Non scontato, quindi sorprendente?
«A me non ha sorpreso — ride — perché se c’è qualcosa che deve fare il vescovo è essere vicino alle tante componenti della vita di tutta la città. Tanto più su una riflessione che riguarda papa Francesco: solo il dialogo può chiarire ambiguità di interpretazioni che sono sempre possibili».
Questo significa dialogo con e dentro i centri sociali, anche se spesso finiscono al centro delle cronache cittadine?
«Lo ripeto: penso che il dialogo non significa mai ambiguità, anzi, il dialogo e ciò che le chiarisce, le ambiguità. A volte, come i Farisei, pensiamo che vedere Gesù che mangia con i peccatori vuole dire che li giustifica o è peccatore anch’esso... ed è una mentalità farisaica, nel Vangelo è evidente... Non voglio dire che di questo si tratta al Tpo, ma tenere aperto il dialogo con tutti è il modo con cui si evitano i pregiudizi, attraverso cui si può creare qualcosa di nuovo, andare oltre le contrapposizioni e indifferenze pericolose. La città è una e dobbiamo capire tutti insieme dove vuole andre».
Secondo lei, dove?
«Mi viene in mente una parola pronunciata dal cardinal Bassetti (dal 2017 presidente della Conferenza episcopale italiana, ndr), che con essa ha indicato il ruolo della Chiesa nella società italiana: ricucire. Credo che ci sia tanto da ricucire di rapporto, relazione e incontro. Abbiamo creato dei mondi paralleli con contatti limitati, spesso distanti, quindi con delle pre-comprensioni e il dialogo è il modo con cui incontrarsi sui temi dei valori, dei problemi concreti da risolvere».

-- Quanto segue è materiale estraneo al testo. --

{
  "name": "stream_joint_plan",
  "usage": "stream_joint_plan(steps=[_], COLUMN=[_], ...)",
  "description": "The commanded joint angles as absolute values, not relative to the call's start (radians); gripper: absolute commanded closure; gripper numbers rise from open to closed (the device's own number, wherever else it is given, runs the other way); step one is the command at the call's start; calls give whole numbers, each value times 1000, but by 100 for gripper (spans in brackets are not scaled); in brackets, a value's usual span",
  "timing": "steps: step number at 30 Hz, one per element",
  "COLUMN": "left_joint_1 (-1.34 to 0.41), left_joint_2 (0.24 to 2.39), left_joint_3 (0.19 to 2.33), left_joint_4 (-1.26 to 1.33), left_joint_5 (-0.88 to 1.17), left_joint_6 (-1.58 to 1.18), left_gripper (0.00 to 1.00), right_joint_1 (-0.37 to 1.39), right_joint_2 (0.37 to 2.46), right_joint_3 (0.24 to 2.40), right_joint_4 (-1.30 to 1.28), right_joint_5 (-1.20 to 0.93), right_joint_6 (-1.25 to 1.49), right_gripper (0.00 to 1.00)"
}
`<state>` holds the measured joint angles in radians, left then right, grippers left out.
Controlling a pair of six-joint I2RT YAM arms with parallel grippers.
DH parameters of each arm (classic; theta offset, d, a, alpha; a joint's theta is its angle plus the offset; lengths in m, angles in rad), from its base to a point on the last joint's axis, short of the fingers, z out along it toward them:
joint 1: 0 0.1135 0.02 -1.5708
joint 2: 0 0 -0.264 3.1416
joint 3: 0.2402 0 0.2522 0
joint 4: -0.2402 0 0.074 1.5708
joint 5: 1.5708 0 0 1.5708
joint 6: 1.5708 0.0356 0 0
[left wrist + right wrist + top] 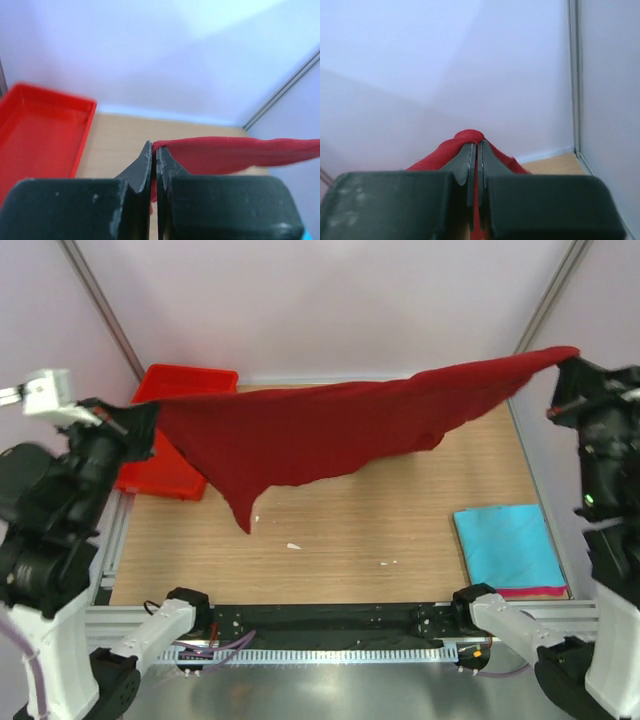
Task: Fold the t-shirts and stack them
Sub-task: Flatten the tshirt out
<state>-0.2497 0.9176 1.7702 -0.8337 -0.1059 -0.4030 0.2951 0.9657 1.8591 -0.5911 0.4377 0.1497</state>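
Note:
A dark maroon red t-shirt (330,430) hangs stretched in the air across the table, pulled between both arms. My left gripper (150,425) is shut on its left end; in the left wrist view my left gripper (154,150) pinches the cloth, and the maroon t-shirt (240,152) runs off to the right. My right gripper (568,365) is shut on the right end, held higher; in the right wrist view my right gripper (476,147) has the maroon t-shirt (445,150) bunched over the tips. A folded turquoise t-shirt (505,545) lies at the right on a pink t-shirt (535,592).
A bright red plastic tray (165,475) sits at the back left corner, partly behind the hanging cloth, and the tray (35,130) also shows in the left wrist view. Small white scraps (293,545) lie on the wooden table (340,540). Walls and frame posts close the back and sides.

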Motion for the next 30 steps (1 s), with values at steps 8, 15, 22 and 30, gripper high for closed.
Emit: stream_joint_plan(steps=[8, 15, 22, 30], left_joint_1=[-267, -268, -268, -235], left_joint_2=[707, 735, 850, 1131], left_joint_3=[1939, 1878, 1556, 1134], left_joint_4=[-712, -660, -442, -45], left_joint_5=[-61, -156, -230, -316], left_joint_6=[-290, -282, -221, -175], left_gripper=[100, 100, 100, 100], right_joint_1=[291, 291, 291, 290], right_joint_2=[808, 856, 965, 1182], right_joint_3=[2095, 2034, 1682, 1329], right_joint_4=[-620, -531, -301, -72], right_joint_5=[190, 170, 190, 262], right_joint_6=[185, 230, 203, 127], right_gripper=[99, 99, 99, 99])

Ciò non toglie che, tornando a lei ospite del Tpo, si tratta di una prima volta assoluta per Bologna. Un debutto che forse lascia qualcuno interdetto. Anche perché la città era abituata ai suoi predecessori che avevano un concetto e una presenza decisamente diversa sul territorio.
«C’è un pregresso di cui ormai sono abbastanza edotto, ma da cui sono anche libero. Era anche un mondo diverso. Come ha detto di recente Monsignor Ernesto Vecchi, lui andò a parlare alla Festa dell’Unità... I luoghi dell’incontro sono quelli dove ci sono le persone. Con la fine delle ideologie e di una contrapposizione che aveva anche un valore simbolico, non vorrei che noi restassimo ancora con delle geografie, delle trincee che non hanno più riscontro nella vita concreta».

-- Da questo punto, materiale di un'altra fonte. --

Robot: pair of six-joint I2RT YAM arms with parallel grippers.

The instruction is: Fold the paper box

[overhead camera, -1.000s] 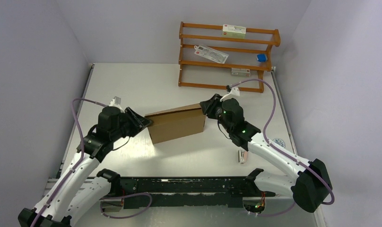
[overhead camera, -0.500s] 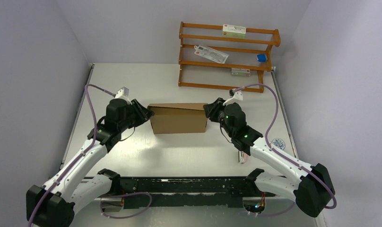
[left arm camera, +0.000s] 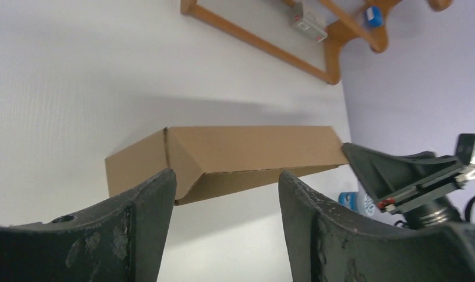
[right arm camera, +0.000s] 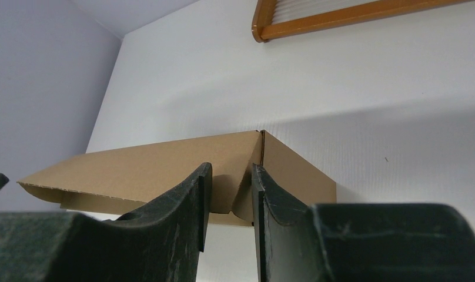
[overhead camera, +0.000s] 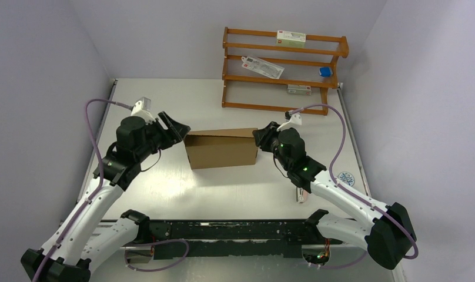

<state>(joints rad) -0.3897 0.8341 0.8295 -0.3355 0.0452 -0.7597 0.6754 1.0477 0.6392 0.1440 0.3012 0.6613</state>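
Between two end effectors (overhead camera: 180,131) (overhead camera: 258,137) sits one paper box (overhead camera: 222,151), possibly right-gripped.

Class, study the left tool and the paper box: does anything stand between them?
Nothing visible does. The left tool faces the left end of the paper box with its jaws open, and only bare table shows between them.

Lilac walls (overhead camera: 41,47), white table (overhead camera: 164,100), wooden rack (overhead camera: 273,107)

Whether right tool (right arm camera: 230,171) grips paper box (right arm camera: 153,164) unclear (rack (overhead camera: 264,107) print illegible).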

Si aspetta che arriveranno critiche?
«Critiche ci sono sempre, può essere».
A proposito di questo, c’è chi dice che lei è troppo di sinistra.Come risponde?
«Credo che sia una lettura veramente sbagliata, il vero problema è vivere nel Vangelo l’appartenenza alla Chiesa. Questa è l’unica vera collocazione. Credo che sia molto in discussione, in assoluto e da diversi anni, che cosa significa essere di destra o di sinistra. Io ho sempre pensato che la vera divisione è tra persone perbene e non perbene. Un tempo si sarebbero chiamati galantuomini, quelli che fanno l’interesse comune, senza convenienze».
Quelli del Tpo lo sono?
«Il fatto stesso di invitarmi a parlare significa che ci può essere un terreno comune di confronto. E poi parlare non significa pensare le stesse cose. Certo, ci potrebbe essere qualche fraintendimento».
A che cosa si riferisce?
«Un tempo si sarebbe detto che vengo usato, diciamo. Ma potrebbe esserci anche la preoccupazione contraria. E questa è la fine del dialogo. Non ci deve essere alcuna strumentalizzazione, ma il confrontarsi sui problemi. Visto che siamo tutti più individualisti, bisogna ricucire il tessuto delle relazione».
A proposito di ricucire, è preoccupato dalla situazione politica nazionale?
«Bisogna dare risposte serie, non ingannare creando illusioni che non si possono rispettare. Ci sono tante macerie, viviamo troppo in una logica di emergenza, c’è bisogno di prospettive e credo che per il suo ruolo l’Italia, con l’orgoglio di una storia e una cultura come quella del nostro Paese, possa ancora dare tanto all’Europa e al mondo».